→ EXERCISE DESCRIPTION
In the data below, one line contains "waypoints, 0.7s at" and a later one contains "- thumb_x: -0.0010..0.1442". Print both, with every line between them, exactly and alone.

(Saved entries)
====================
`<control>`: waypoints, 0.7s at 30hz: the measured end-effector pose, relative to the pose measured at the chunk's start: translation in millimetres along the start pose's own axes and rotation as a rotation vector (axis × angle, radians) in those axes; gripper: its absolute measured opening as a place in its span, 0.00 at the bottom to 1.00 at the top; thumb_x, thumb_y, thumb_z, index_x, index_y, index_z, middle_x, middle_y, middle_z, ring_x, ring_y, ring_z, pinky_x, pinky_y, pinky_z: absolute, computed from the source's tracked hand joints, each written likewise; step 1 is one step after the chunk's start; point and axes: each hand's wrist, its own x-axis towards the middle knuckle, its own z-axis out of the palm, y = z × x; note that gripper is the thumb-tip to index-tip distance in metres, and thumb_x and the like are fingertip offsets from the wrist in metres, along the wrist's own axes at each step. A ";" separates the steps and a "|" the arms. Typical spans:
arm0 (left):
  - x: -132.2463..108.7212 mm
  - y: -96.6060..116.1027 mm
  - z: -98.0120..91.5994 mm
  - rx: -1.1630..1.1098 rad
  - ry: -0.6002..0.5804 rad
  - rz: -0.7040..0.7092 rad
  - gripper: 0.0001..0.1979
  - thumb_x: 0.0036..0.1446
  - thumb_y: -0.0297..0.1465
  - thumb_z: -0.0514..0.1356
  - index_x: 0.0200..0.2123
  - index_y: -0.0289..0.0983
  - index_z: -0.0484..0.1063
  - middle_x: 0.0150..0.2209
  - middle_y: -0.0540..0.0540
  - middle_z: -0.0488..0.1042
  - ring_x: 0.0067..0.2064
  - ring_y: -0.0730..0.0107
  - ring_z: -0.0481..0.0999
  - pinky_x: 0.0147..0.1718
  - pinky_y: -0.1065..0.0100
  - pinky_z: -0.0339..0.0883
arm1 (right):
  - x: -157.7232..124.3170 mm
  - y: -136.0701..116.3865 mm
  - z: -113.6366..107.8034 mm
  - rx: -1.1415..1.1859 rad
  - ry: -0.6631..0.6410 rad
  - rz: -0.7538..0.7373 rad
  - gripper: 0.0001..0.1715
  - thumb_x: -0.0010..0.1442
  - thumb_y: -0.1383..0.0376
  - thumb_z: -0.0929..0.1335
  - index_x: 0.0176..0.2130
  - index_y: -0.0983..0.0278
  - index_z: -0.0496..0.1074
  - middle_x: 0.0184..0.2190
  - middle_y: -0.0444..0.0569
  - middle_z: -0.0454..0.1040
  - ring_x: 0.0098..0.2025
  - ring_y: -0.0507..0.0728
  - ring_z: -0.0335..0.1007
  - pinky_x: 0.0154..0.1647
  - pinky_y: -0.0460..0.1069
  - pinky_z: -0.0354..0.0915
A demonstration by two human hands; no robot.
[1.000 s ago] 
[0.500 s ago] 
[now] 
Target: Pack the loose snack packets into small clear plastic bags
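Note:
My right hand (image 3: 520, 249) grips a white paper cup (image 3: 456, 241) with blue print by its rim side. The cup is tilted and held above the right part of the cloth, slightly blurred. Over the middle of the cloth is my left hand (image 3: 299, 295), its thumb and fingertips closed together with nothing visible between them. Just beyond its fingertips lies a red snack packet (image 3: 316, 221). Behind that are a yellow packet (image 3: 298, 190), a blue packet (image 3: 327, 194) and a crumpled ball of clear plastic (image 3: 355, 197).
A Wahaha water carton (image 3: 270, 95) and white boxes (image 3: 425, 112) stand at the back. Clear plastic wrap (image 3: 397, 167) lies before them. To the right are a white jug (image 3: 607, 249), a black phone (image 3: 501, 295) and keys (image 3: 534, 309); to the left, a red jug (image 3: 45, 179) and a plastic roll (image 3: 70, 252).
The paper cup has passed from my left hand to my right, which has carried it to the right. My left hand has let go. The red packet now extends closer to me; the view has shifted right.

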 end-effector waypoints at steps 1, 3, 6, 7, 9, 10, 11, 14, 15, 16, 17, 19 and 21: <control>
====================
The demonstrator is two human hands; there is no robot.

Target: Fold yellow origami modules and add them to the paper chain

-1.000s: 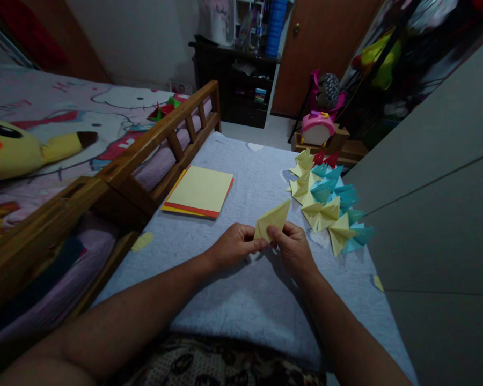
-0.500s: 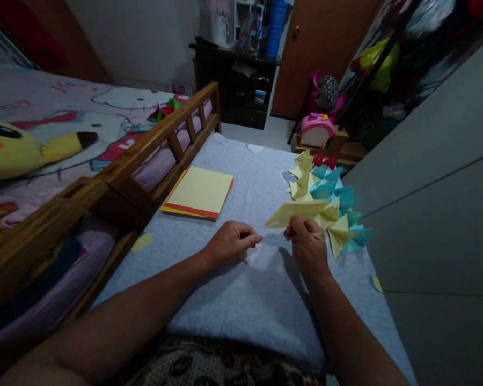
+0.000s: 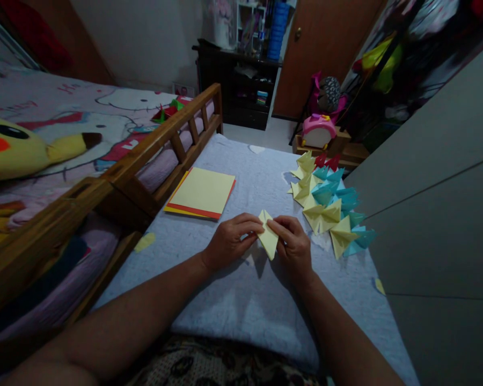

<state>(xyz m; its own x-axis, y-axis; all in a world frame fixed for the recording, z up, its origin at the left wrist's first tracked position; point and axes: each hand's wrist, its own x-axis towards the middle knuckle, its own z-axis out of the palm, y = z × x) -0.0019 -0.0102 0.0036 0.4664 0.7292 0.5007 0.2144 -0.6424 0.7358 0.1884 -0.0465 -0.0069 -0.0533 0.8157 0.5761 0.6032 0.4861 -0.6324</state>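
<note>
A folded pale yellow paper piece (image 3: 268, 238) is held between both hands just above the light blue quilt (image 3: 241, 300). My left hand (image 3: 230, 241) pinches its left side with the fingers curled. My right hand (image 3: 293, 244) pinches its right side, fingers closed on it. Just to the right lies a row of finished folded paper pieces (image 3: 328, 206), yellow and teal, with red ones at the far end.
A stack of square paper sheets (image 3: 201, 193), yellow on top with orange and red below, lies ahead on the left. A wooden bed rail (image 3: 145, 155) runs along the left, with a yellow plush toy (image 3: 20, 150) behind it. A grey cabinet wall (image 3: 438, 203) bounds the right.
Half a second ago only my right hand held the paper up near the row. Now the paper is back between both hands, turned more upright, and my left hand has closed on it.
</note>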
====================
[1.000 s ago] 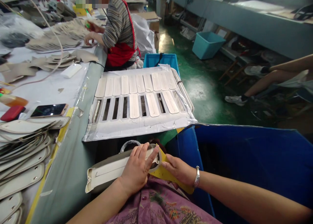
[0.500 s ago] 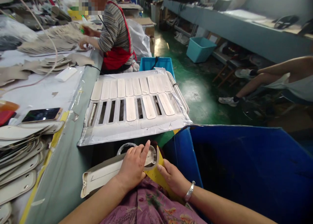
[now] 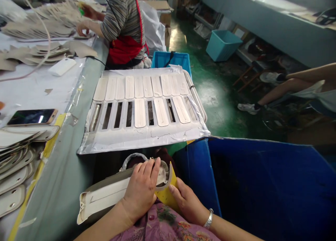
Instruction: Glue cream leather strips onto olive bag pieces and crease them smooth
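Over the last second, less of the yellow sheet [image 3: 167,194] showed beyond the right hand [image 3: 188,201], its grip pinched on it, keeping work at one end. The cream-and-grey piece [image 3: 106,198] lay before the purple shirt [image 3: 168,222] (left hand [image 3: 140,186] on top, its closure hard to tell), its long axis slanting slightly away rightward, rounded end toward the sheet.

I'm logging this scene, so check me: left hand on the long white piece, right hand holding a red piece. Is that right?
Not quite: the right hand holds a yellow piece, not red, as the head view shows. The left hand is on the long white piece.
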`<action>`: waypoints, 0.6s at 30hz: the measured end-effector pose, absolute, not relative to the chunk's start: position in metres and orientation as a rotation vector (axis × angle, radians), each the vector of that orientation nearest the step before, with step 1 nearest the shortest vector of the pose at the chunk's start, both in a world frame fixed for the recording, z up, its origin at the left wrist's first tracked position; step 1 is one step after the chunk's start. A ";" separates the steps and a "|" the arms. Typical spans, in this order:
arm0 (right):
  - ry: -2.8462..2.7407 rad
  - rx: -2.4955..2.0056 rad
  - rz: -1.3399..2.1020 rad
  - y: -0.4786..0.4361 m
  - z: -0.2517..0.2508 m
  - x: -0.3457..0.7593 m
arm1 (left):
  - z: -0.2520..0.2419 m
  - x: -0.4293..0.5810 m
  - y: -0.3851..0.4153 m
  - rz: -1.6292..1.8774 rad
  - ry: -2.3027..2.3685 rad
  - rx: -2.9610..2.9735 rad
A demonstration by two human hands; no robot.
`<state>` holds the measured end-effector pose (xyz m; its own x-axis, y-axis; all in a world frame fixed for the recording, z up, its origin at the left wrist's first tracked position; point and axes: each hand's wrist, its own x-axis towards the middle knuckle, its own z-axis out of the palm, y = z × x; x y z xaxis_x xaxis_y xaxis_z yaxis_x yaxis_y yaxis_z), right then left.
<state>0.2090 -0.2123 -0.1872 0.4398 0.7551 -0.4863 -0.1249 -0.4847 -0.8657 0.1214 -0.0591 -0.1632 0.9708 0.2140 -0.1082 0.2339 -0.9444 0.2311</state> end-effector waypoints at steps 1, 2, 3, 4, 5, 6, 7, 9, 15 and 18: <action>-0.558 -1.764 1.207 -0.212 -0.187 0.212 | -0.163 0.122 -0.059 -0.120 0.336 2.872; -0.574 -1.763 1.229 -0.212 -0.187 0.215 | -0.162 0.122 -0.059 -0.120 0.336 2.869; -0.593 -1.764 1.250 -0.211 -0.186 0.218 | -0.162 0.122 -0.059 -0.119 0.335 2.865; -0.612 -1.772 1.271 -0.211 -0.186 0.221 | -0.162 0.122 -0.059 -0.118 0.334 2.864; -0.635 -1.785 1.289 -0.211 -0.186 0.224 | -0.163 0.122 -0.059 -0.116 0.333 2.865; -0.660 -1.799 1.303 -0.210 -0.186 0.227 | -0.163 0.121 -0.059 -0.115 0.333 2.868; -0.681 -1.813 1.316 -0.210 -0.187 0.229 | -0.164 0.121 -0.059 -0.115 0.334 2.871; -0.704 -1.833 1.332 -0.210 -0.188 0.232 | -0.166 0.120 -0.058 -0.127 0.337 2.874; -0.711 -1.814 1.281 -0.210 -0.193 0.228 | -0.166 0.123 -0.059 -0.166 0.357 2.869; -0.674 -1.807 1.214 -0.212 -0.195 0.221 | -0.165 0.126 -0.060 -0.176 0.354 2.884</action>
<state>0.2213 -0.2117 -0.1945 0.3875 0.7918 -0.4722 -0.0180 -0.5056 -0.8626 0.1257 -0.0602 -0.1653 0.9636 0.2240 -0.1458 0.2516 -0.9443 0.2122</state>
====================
→ TASK OUTPUT
`<control>`: waypoints, 0.7s at 30hz: the measured end-effector pose, relative to the pose measured at the chunk's start: translation in millimetres along the start pose's own axes and rotation as a rotation vector (axis × angle, radians) in those axes; gripper: its absolute measured opening as a place in its span, 0.00 at the bottom to 1.00 at the top; thumb_x, thumb_y, thumb_z, index_x, index_y, index_z, middle_x, middle_y, middle_z, ring_x, ring_y, ring_z, pinky_x, pinky_y, pinky_z: absolute, computed from the source's tracked hand joints, each written likewise; step 1 is one step after the chunk's start; point and axes: each hand's wrist, its own x-axis towards the middle knuckle, its own z-axis out of the palm, y = z × x; note that gripper is the thumb-tip to index-tip distance in metres, and thumb_x and the like are fingertip offsets from the wrist in metres, along the wrist's own axes at each step. A ";" separates the steps and a "|" the arms. Typical spans:
arm0 (left):
  - x: -132.2463..108.7212 mm
  - y: -96.6060..116.1027 mm
  - z: -98.0120..91.5994 mm
  - rx: -1.1630..1.1098 rad
  - ry: -0.6002..0.5804 rad
  - rz: -0.7040..0.7092 rad
  - gripper: 0.0001..0.1979
  - thumb_x: 0.0036..0.1446
  - thumb_y: -0.0297..0.1465
  - thumb_z: -0.0514..0.1356
  - index_x: 0.0200..0.2123
  - index_y: -0.0289..0.0983
  - index_z: -0.0484..0.1063
  - middle_x: 0.0150..0.2209
  - middle_y: -0.0540..0.0540
  - middle_z: -0.0488..0.1042
  - ring_x: 0.0067..0.2064
  - ring_y: -0.0730..0.0107
  - ring_z: -0.0481..0.0999
  - pinky_x: 0.0147..0.1718
  - pinky_y: -0.1065..0.0100
  - pinky_z: -0.0339..0.0883
arm1 (right):
  - x: -157.7232..124.3170 mm
  - y: -136.0701..116.3865 mm
  - z: -113.6366..107.8034 mm
  - rx: -1.1415..1.1859 rad
  - ry: -0.6631..0.6410 rad
  - rz: -0.7538..0.7373 rad
  - gripper: 0.0001..0.1715
  - thumb_x: -0.0010..0.1442

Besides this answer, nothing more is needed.